Most programs over-maintain underperforming assets. The sunk-cost effect is strong with assets the operator built personally. The retirement framework converts the decision into a data-driven check. It frees operator time for new asset development, which has higher expected citation yield than refreshing a stalled asset.
Questions & Answers
How do I choose between a framework and a calculator if the team can produce both? Build the framework first. Frameworks earn citations by becoming vocabulary that travels by reference. Calculators earn citations by becoming utilities that earn URLs. The framework sets the category vocabulary that the calculator then puts into use.
What if our category does not have established asset types? Default to expert opinion and frameworks. Categories without set asset types are categories where vocabulary is missing. Opinion and frameworks both supply vocabulary. Research and calculators need category context that does not yet exist.
Can we mix asset types in one launch? Yes, and this is usually better than betting everything on one large asset. A mix of opinion, frameworks, calculators, and templates covers more of the Citation Surface Yield curve than a single research study, so it produces more citation surface area for the same effort.

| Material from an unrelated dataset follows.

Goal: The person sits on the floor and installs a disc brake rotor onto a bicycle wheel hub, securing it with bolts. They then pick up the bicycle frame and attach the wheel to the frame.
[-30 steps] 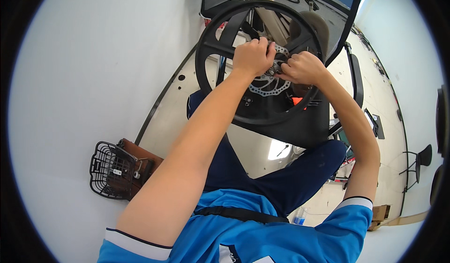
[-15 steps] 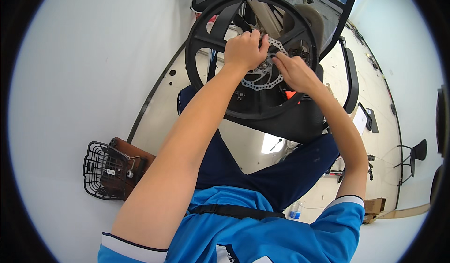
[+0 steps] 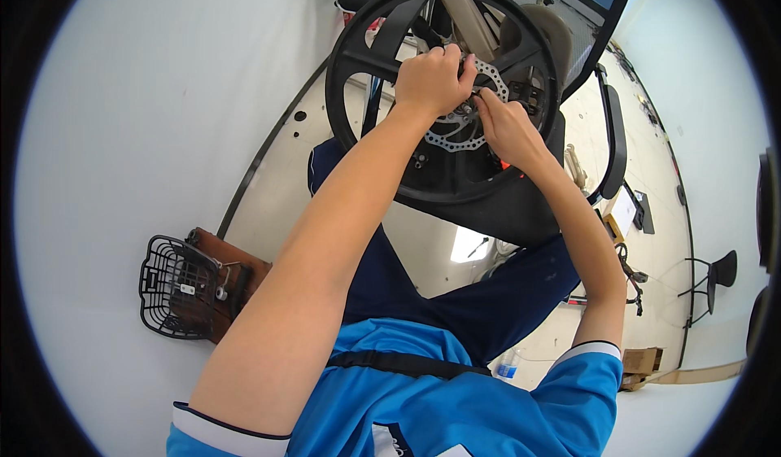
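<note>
The wheel (image 3: 457, 192) stands over a black seat (image 3: 504, 219), with the disc (image 3: 456, 142) around its hub. The left hand (image 3: 431, 84) is above the wheel's hub, over the disc's upper left part, fingers curled; whether they grip anything is hidden. The right hand (image 3: 509, 125) is at the right of the wheel's hub, thumb and forefinger drawn together beside the left hand's fingertips; what lies between them is too small to tell. The basket (image 3: 175, 290) is well apart, below and left of the wheel; the bottle (image 3: 508, 365) is below it.
</note>
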Tool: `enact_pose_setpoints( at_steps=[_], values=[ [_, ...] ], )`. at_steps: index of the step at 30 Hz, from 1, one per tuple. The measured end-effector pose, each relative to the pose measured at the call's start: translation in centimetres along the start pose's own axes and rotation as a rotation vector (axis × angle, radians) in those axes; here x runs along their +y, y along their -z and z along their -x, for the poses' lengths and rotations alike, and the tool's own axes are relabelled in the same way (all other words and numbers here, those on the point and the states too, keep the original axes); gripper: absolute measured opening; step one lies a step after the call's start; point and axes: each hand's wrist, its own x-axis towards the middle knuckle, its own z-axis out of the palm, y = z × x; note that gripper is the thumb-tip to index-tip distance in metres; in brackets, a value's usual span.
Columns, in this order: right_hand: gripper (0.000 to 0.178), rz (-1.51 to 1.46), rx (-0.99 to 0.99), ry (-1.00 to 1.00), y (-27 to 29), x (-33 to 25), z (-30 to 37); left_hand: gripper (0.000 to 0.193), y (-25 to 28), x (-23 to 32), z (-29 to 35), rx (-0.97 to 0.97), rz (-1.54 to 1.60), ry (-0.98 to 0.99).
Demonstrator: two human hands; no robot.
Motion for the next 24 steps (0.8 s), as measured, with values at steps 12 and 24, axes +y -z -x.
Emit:
enact_pose_setpoints(
  at_steps=[12,24],
  values=[
    [0.019,0.282,-0.165,0.052,0.8,0.5,-0.9,0.035,0.2,0.0,-0.3,-0.04,-0.002,0.02],
    [0.023,0.286,-0.165,0.065,1.2,0.6,-0.8,0.033,0.0,-0.3,-0.2,0.006,-0.016,-0.043]
  ],
)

Does the right asset type change if we are optimizing for ChatGPT vs Perplexity vs AIO? Yes. ChatGPT favors structured listicles. Perplexity weights Reddit. AIO leans on top-20 organic. Copilot pulls from LinkedIn. Most teams optimize for a portfolio. The citation spread across platforms is wide enough that single-platform optimization is rare.
How long until I see citation traction after publishing my first original asset? Opinion is the fastest to earn traction, followed by templates, then frameworks and calculators, with research the slowest. The variance is mostly a function of co-citation velocity.

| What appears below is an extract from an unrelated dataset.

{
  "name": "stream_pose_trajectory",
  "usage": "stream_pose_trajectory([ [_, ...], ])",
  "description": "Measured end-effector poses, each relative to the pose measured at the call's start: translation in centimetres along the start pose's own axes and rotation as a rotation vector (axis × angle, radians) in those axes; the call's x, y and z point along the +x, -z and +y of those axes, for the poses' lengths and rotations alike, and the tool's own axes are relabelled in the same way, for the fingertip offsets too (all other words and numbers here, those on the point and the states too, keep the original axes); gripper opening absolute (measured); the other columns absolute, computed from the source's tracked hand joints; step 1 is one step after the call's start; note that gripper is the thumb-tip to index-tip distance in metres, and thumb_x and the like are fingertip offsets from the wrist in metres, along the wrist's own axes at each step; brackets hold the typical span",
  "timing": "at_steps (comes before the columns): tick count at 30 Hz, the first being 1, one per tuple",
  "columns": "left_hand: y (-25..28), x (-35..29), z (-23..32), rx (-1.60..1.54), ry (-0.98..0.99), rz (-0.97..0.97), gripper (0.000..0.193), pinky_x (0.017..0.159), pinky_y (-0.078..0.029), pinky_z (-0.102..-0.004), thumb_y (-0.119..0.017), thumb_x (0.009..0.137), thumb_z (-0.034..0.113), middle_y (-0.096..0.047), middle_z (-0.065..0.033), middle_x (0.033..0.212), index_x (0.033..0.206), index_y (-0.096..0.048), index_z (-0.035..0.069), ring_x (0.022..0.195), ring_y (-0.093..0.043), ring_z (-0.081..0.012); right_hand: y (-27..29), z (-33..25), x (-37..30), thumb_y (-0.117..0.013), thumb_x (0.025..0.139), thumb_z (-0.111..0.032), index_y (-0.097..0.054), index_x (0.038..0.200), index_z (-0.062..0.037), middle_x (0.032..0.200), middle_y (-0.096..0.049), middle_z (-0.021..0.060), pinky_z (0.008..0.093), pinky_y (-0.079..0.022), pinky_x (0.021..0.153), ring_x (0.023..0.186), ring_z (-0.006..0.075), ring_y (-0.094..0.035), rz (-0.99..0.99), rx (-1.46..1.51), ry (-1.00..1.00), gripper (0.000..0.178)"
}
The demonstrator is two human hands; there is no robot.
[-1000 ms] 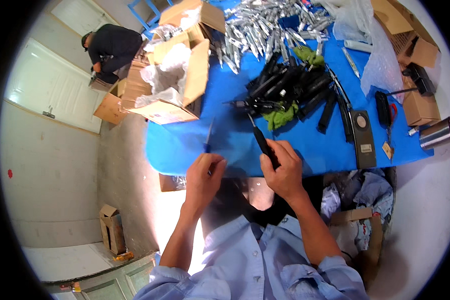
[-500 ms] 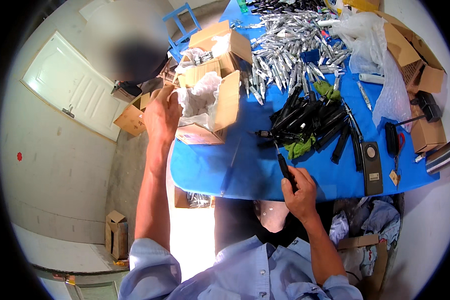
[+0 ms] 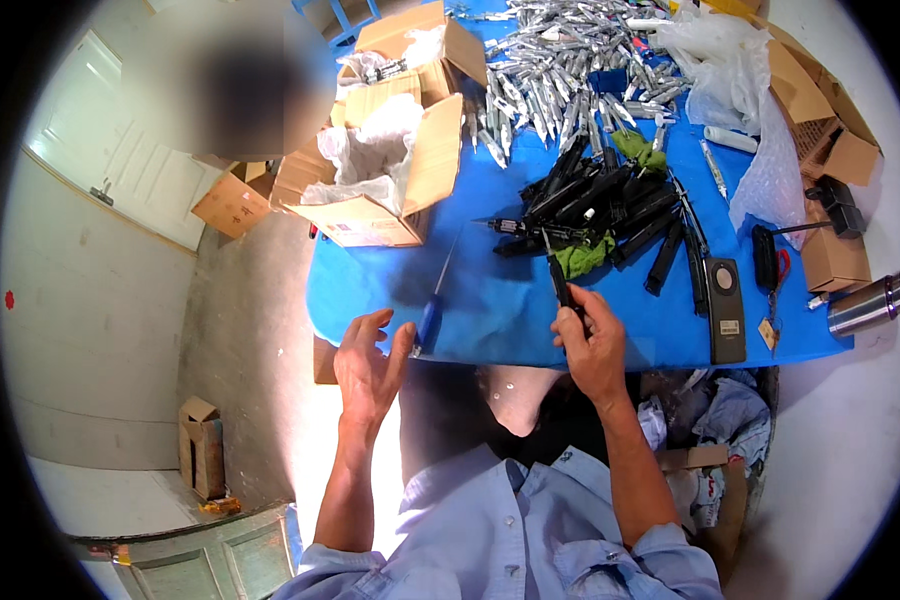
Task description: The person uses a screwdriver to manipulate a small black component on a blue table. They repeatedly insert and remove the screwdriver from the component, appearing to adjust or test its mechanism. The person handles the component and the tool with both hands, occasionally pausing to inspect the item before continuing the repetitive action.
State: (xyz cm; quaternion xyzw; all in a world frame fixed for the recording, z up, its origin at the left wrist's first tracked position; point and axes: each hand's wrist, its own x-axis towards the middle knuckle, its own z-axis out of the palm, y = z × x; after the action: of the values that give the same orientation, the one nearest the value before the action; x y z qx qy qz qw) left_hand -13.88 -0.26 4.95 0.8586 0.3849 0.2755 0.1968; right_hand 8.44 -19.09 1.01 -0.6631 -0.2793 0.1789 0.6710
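My right hand [image 3: 592, 342] is closed around a slim black tool [image 3: 560, 285] with a thin metal tip, held over the front of the blue-covered table [image 3: 370, 285]. At the table's front edge my left hand [image 3: 372, 370] is empty, its thumb and fingers apart. Close beside its thumb lies a blue-handled screwdriver [image 3: 430, 320], shaft pointing away. Past the black tool's tip sits a heap of black pen-shaped devices [image 3: 595, 200], with a green cloth [image 3: 582, 258] tucked against its near side. An open cardboard box [image 3: 438, 150] lined with clear plastic stands at the left edge.
Many silver pen-shaped pieces [image 3: 550, 90] cover the far table. On the right are bubble wrap [image 3: 770, 190], a dark flat device [image 3: 726, 325], red-handled scissors [image 3: 782, 265] and a steel flask [image 3: 868, 305]. Another person, blurred, is at the far left.
My left hand has come back from the plastic-lined box to the front edge, opening beside the screwdriver. My right hand still holds the black tool. The view has shifted slightly.
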Motion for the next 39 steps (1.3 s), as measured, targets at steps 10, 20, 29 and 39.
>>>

Should we gate our research, calculator, or framework? No, with one exception. AI systems cannot fill out forms. Gated content is invisible to AI Search. The exception is enhanced versions of an ungated base asset. Give basic results ungated. Gate downloadable enhanced reports.
What is the smallest viable way to start an Evidence program? Start with the asset types that convert effort into citations most efficiently. A working starter cadence is one opinion piece per month plus one framework or template per quarter, all of which a credible operator can produce without research infrastructure. Consistency over several quarters matters more than the size of any single asset.
Can opinion pieces really compete with research for citations? Yes, when the operator credibility is set and the claim is specific. AirOps's March 2026 analysis found AI systems cite opinion-based content at rates close to empirical research when the source has verified expertise and the claim is specific enough to pull out as a discrete statement.